» PROBLEM TO WORK ON:
Your answer should be only the lines below from the one with "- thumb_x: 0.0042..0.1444" to the one with "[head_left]", repeated exactly, ends included.

» DATA PROVIDED:
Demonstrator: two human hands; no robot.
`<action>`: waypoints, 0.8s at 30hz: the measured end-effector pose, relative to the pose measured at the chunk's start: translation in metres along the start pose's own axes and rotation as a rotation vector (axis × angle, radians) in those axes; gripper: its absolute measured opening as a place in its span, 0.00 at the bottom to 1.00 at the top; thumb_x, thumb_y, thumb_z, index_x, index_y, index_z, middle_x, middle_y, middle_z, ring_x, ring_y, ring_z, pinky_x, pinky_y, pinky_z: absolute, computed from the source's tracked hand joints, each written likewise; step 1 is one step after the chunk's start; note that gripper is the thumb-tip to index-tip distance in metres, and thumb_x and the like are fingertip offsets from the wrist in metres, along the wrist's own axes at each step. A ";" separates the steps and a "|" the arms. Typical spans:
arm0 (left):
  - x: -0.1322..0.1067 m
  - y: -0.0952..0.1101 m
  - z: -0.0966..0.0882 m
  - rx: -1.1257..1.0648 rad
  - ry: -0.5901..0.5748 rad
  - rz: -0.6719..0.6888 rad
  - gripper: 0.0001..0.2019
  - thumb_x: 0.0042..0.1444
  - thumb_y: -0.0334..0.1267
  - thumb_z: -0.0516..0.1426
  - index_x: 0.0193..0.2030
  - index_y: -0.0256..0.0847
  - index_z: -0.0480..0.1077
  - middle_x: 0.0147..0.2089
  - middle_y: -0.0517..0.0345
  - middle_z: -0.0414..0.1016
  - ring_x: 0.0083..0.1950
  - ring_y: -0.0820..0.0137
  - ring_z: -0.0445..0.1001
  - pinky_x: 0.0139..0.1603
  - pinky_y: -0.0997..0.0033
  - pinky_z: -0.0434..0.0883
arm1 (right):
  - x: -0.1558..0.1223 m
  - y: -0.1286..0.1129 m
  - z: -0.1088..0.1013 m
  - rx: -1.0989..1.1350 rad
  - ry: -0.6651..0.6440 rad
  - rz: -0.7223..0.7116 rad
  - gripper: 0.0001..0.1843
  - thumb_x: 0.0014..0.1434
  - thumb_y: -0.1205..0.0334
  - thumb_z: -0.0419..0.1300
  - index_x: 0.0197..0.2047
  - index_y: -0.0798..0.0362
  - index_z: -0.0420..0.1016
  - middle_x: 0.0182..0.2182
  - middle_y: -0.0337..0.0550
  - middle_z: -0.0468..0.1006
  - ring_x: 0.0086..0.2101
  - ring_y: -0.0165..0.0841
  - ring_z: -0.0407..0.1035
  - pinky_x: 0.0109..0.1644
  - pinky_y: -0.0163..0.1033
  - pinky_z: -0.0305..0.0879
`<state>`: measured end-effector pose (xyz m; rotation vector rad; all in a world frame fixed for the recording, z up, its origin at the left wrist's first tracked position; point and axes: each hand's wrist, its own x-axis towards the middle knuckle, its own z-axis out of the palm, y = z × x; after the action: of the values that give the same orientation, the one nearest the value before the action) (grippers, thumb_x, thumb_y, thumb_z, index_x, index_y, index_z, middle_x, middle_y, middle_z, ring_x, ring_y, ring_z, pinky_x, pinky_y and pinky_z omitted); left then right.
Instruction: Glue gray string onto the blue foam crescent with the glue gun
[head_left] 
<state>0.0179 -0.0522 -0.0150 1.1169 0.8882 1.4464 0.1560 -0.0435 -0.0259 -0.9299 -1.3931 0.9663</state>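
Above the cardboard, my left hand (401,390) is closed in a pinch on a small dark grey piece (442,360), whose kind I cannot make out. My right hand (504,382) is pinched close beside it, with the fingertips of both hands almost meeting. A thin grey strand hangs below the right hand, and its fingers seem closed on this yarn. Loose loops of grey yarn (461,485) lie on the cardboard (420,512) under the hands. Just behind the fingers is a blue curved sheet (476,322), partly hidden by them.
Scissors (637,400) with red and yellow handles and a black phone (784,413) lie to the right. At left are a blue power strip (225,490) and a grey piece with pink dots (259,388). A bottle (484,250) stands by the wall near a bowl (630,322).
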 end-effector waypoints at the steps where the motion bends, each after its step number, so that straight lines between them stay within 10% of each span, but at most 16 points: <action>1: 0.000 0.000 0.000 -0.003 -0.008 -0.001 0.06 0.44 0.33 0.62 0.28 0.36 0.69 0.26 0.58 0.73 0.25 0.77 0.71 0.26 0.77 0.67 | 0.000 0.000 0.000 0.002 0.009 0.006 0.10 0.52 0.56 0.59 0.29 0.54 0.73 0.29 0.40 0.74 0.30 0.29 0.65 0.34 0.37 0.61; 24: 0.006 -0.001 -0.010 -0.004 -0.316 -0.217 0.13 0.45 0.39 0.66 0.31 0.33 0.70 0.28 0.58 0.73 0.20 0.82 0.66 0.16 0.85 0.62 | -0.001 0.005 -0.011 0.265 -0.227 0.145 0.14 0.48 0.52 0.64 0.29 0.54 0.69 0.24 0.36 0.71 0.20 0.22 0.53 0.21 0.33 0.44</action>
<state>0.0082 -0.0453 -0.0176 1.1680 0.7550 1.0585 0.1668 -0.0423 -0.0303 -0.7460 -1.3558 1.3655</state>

» FINISHED TASK:
  - thumb_x: 0.0042..0.1444
  - thumb_y: -0.0334..0.1267
  - thumb_z: -0.0516..0.1426
  - index_x: 0.0193..0.2030
  - index_y: -0.0256..0.0847
  - index_z: -0.0480..0.1077
  - middle_x: 0.0147..0.2089
  - middle_y: -0.0517..0.0345
  - middle_z: -0.0414..0.1016
  - ring_x: 0.0083..0.1950
  - ring_y: -0.0820..0.0137
  - ring_z: -0.0445..0.1001
  - pinky_x: 0.0139..0.1603
  - pinky_y: -0.0997..0.0033
  - pinky_z: -0.0434..0.0883
arm1 (right):
  - x: -0.1558..0.1223 m
  - y: -0.1286..0.1129 m
  - z: -0.1088..0.1013 m
  - rx: -1.0989..1.1350 rad
  - ry: -0.6651..0.6440 rad
  - rz: -0.7223..0.7116 rad
  - gripper: 0.0001..0.1843
  - thumb_x: 0.0014..0.1434
  - thumb_y: -0.1205..0.0334
  - thumb_z: -0.0419..0.1300
  - index_x: 0.0197..0.2047
  - index_y: -0.0798..0.0362
  - index_z: -0.0420..0.1016
  - middle_x: 0.0182..0.2182
  - middle_y: -0.0337..0.0550
  - middle_z: -0.0468..0.1006
  - ring_x: 0.0086..0.2101
  - ring_y: -0.0165..0.0841
  - ring_z: -0.0407..0.1035
  - pinky_x: 0.0109..0.1644
  - pinky_y: -0.0163..0.1033
  - pinky_z: -0.0305..0.0879
`<state>`: measured end-effector pose (xyz m; rotation vector rad; all in a world frame fixed for the recording, z up, its origin at the left wrist's first tracked position; point and axes: each hand's wrist, its own x-axis towards the middle knuckle, its own z-axis out of the palm, y = z × x; after the action: of the values that give the same orientation, the one nearest the value before the action) (grippers, thumb_x, thumb_y, thumb_z, index_x, index_y, index_z, middle_x, middle_y, middle_z, ring_x, ring_y, ring_z, pinky_x, pinky_y and pinky_z omitted); left then right.
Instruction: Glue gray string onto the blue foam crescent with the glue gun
[head_left] 

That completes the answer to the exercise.